You have been advocating an agent approach:

talks to talks to
[Client] --------> [Delegator] -----------> [Delegatee]

where the client accesses the Delegator interface on a peer-to-peer
basis and the Delegator then re-dispatches the request to the Delegatee
who actually has the responsibilities. You have also agreed that to do
that the Delegatee interface must be exposed in the Delegator interface
in order to allow the Client to access the properties. That makes
Delegator an unnecessary middleman because the collaboration should be
directly between Client and Delegatee.

>>>>Tell that to all the OOP programmers who spend a substantial part of
>>>>their time doing dependency management refactoring _after the
>>>>application is demonstrated to work correctly_. All they are doing is
>>>>overcoming the shortcomings of the OOPLs in order to make the
>>>>application more maintainable. One doesn't have that problem with
>>>>executable OOA/D models; when they execute correctly, they are done.
>>>
>>>They do it for the sake of re-use.
>>
>>No, the primary goal of dependency management is to make the 3GL code
>>more maintainable. That is only necessary at the OOP level because of
>>the constraints and compromises the 3GL type systems impose that result
>>in physical coupling. That is simply not a problem at the OOA/D level
>>because the OOA/D model is not dependent on the implementation language
>>and good OOA/D practice like peer-to-peer collaboration ensures
>>maintainability.
>
>
> ... by prohibiting re-use. At this level of abstraction there cannot be any
> re-use. So what is maintainable? Note that adapting to changes requires
> re-use, because, as everybody knows, abstractions change so the model you
> dealt yesterday with is different today. And it is not just re-wired, the
> only thing you can do with static peers. It is also re-applied, the peers
> are re-mapped, new peers emerge. How are you supposed to describe this
> without types?

There is no reuse in OOA/D solutions???? We reuse entire subsystems,
for Pete's sake! I really don't know where you are getting this stuff.
For example, what do you think the GoF
From: Don Roby on
Dmitry A. Kazakov wrote:
> On Wed, 06 Sep 2006 16:22:30 GMT, H. S. Lahman wrote:
>
>
>>
>>The forum membership is not at issue. The forum subject matter is OOA/D
>>(OOP is addressed by comp.object.programming).
>
>
> According to Google Groups: comp.object is about "Object-oriented
> programming and languages."
>
>

Moreover, comp.object.programming doesn't seem to exist.
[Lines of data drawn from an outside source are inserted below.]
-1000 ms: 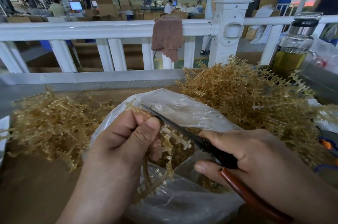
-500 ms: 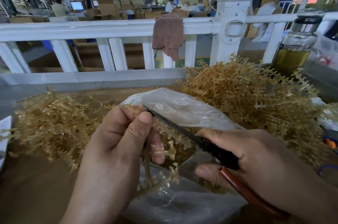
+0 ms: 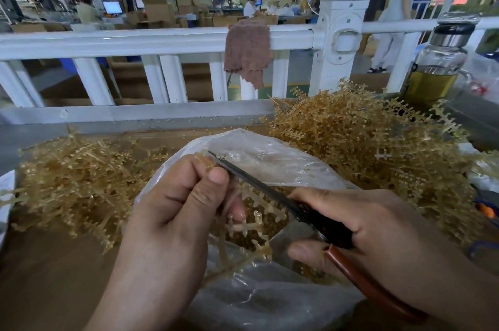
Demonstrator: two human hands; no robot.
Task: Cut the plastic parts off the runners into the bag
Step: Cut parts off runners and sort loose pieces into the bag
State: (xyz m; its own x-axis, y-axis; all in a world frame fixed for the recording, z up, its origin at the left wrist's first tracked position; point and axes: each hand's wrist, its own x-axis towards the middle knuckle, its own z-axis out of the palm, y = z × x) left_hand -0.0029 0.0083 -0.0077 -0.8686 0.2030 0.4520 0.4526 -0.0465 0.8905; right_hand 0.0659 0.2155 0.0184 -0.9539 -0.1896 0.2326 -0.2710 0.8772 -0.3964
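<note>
Head view

1. Bench [image 3: 40, 276]: a brown surface bounded at the far side by a white railing [image 3: 135, 39]. A brown cloth [image 3: 247, 50] hangs over the top rail. A glass bottle [image 3: 437, 60] part-filled with yellow-green liquid stands at the far right.

2. Stock: two heaps of amber plastic runners lie on the bench. The left pile [image 3: 81, 182] is to the left of the bag and the right pile [image 3: 364, 147] is behind and to the right of it.

3. Bag [image 3: 270, 158]: clear plastic, set between the two piles with its mouth open toward the person. A layer of small amber cut parts [image 3: 280, 230] is visible inside it, between the two hands.

4. Left hand [image 3: 172, 209]: fingers curled, with the thumb pressing the runner [image 3: 251, 225] against the forefinger. The runner hangs directly over the open bag mouth, its lower branches reaching down toward the bag.

5. Right hand [image 3: 378, 228]: fingers and thumb wrapped round the handles of the scissors [image 3: 259, 187]. The blades lie almost together, run along the upper branch of the held runner, and end just beyond the left thumb tip. One red-brown handle projects below the palm.
</note>
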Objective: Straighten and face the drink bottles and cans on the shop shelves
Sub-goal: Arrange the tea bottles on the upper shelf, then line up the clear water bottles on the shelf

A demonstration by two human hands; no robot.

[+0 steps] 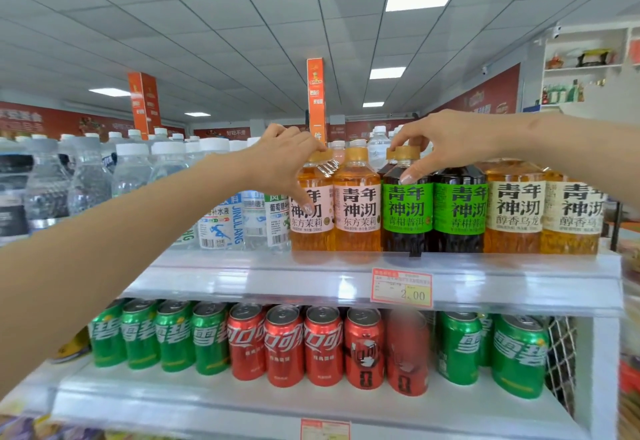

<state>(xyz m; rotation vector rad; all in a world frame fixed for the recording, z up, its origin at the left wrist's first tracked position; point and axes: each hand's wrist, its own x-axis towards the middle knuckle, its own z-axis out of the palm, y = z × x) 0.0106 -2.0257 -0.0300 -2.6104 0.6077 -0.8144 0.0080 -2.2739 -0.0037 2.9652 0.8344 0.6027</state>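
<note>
Left hand (282, 162) grips pink-label tea bottle (311, 228), fingers at the cap, thumb on the label. Right hand (446, 143) grips green-label dark bottle (407, 212) round its cap. Both upright, front row, top shelf (242, 283).

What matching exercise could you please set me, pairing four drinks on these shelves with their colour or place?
Each of the hands grips a bottle: left hand, right hand.

Things
1. left-hand bottle
2. right-hand bottle
3. red cans
4. water bottles

Descriptions
A. green label, dark tea
B. lower shelf, between green cans
C. pink label, amber tea
D. white caps, left of upper shelf

Pairs: 1-C, 2-A, 3-B, 4-D
</note>
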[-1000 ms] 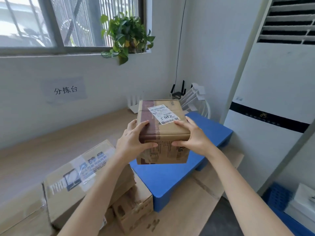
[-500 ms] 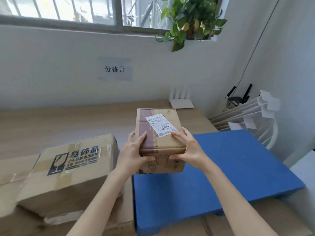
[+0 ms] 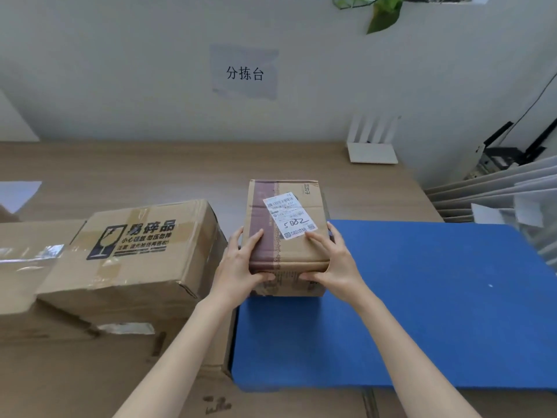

I'd say this group is about OO generally.
From: Dmitry A. Kazakov on
On Thu, 07 Sep 2006 16:01:02 GMT, H. S. Lahman wrote:

> Responding to Kazakov...
>
>> [...]
>> You have to choose an abstraction level. You cannot talk about delegation
>> universally, out of any context.
>>
>> The point is:
>>
>> 1. different abstractions of a car are different per definition. That they
>> possibly abstract the same car is irrelevant.
>
> One needs to choose the appropriate level of abstracting the problem
> space before one defines objects and different abstractions of the
> problem space will be different. But the problem space is definitely
> not irrelevant to OOA/D.
>
>> 2. delegation is a property of the given abstraction, and see 1.
>
> How is delegation a property? It is a conceptual activity whereby one
> subdivides an entity viewed at a high level of abstraction into
> individual entities viewed at a lower level of abstraction.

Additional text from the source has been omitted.